WASHINGTON — President Obama intends to nominate Dr. Margaret A. Hamburg, a former New York City health commissioner, to lead the Food and Drug Administration, sidestepping a battle between drug safety advocates and the drug industry, according to people briefed on the decision.
The administration is likely to announce the decision this week, these people said. Dr. Joshua Sharfstein, the health commissioner of Baltimore, who led the Obama administration’s transition team for the F.D.A., will become Dr. Hamburg’s chief deputy, these people said.
Dr. Hamburg, 53, succeeds Dr. Andrew C. von Eschenbach, who led the beleaguered agency from 2005 until last January and often had to deflect critics who accused the Bush administration of letting politics play too forceful a role in science policy.
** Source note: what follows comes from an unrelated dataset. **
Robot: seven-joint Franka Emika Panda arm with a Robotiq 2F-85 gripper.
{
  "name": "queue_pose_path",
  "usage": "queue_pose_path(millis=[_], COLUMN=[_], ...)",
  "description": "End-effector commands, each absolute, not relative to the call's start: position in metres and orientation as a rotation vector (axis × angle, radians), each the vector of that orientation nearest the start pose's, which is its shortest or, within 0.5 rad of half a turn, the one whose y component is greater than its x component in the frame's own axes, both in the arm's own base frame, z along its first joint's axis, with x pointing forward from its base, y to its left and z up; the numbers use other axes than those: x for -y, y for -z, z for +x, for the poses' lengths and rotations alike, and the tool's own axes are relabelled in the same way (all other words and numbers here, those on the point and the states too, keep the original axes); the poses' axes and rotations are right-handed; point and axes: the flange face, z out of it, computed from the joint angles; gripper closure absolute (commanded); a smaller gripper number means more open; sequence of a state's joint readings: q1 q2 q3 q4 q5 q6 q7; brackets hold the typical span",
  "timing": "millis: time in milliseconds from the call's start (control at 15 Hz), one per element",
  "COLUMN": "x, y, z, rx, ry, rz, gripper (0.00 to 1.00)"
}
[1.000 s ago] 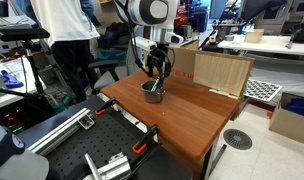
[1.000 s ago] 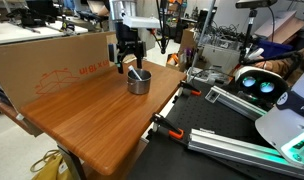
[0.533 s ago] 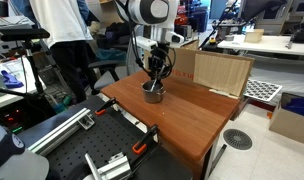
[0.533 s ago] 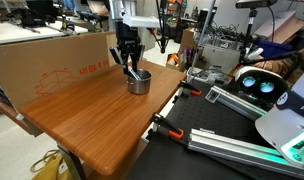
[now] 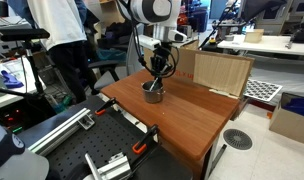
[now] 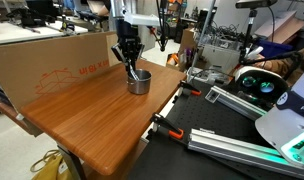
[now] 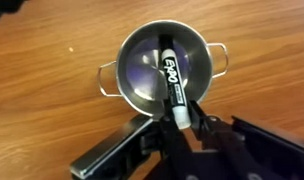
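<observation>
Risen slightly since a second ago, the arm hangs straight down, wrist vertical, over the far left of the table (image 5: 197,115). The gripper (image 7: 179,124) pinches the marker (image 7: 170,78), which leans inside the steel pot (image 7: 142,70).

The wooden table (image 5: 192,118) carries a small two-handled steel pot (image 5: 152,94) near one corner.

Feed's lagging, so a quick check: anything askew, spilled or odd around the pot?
Only the marker: it leans slanted in the steel pot, one end sticking up past the rim between the fingers of the gripper. The pot stands upright on the wooden table. Nothing is spilled or damaged.
</observation>
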State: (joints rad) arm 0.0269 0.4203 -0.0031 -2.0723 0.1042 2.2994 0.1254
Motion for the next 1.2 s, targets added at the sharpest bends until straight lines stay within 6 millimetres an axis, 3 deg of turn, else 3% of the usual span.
queue_pose_path(millis=[0, 200, 533, 667, 867, 1133], x=[-0.015, -0.015, -0.013, -0.019, -0.041, -0.070], y=[-0.216, -0.233, -0.293, -0.308, -0.310, -0.292], z=[0.567, 0.564, 0.560, 0.556, 0.551, 0.553], rx=[-0.256, -0.243, -0.222, -0.181, -0.121, -0.102], ry=[-0.320, -0.268, -0.109, -0.108, -0.213, -0.319], rz=[-3.045, -3.036, -2.960, -2.903, -2.844, -2.848], gripper=[0.94, 0.94, 0.94, 0.94, 0.94, 0.94])
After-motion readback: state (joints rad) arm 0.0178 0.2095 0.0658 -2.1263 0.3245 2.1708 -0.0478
Her selection, first reported Wednesday on the The Wall Street Journal’s Web site, was hailed by top public health officials and experts.
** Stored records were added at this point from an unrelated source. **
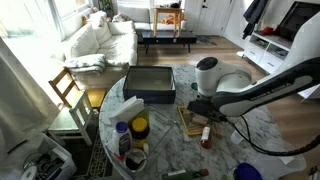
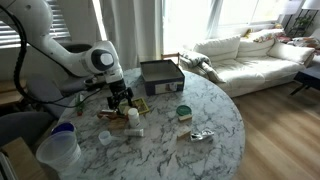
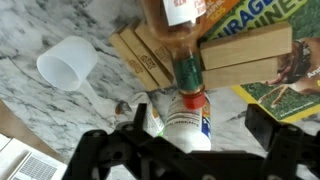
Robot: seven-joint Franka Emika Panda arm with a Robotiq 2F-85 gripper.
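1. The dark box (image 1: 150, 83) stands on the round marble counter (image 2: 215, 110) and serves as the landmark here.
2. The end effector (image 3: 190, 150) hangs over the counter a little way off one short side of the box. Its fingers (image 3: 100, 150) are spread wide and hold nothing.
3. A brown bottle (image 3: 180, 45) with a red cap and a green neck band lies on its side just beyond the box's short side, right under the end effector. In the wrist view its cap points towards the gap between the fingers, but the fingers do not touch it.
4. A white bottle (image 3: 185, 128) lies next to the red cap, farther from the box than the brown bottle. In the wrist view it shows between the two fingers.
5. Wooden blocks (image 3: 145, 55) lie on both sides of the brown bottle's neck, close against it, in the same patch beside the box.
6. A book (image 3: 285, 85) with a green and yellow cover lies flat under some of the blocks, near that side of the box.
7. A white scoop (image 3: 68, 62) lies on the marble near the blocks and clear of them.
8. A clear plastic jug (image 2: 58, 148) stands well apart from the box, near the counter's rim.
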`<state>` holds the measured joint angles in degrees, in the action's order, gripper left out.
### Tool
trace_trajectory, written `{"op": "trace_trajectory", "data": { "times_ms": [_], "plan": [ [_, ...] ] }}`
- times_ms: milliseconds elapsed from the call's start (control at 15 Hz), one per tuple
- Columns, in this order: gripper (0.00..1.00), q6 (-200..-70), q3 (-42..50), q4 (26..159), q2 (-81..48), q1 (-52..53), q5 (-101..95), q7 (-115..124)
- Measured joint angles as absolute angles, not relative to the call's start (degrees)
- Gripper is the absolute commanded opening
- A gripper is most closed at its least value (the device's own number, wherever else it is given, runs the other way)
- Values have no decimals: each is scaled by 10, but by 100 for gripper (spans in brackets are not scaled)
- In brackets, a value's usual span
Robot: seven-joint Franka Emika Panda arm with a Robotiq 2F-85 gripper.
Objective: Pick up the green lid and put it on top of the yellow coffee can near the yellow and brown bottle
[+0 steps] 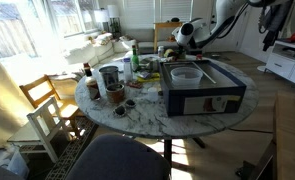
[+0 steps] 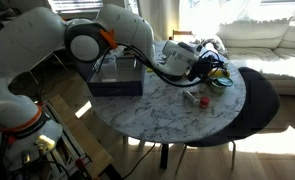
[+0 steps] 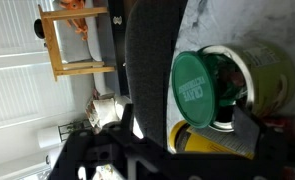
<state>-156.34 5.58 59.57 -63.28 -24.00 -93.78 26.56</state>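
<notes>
Gripper stood wide open, empty. Green lid lay askew across yellow coffee can mouth; seating judged unfinished.

Green lid right in shot, deep green with paler green lettering across its face. Behind it a tin, olive-yellow on the outside. Just below, a yellow can, much brighter. The desk is white marble, grey veins running all through it. The box is dark navy, close to black. The arm is white with an orange ring at the joint. Cream sofa. Pale wooden chair, sunlit.
</notes>
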Motion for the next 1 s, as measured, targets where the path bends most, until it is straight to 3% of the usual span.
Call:
{"op": "trace_trajectory", "data": {
  "times_ms": [533,1000],
  "plan": [
    [100,-1580,35,689,-546,-270,-848,261],
    [100,-1581,-19,682,-527,-322,-703,259]
  ]
}}
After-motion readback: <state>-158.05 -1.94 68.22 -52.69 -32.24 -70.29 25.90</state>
“Peggy has a deep commitment to the public health and, while she appreciates the vital role of industry, will surely focus on what is best for the public,” said Dr. Harvey V. Fineberg, president of the Institute of Medicine, the medical arm of the National Academy of Sciences.
Dr. Hamburg, who was appointed by Mayor David N. Dinkins as acting commissioner in 1991 and became commissioner the following year, was one of the few top officials asked to remain when Mayor Rudolph W. Giuliani took office in 1994. She was best known for developing a tuberculosis control program that produced sharp declines in the incidence of the disease in New York. Under her tenure, child immunization rates rose in the city.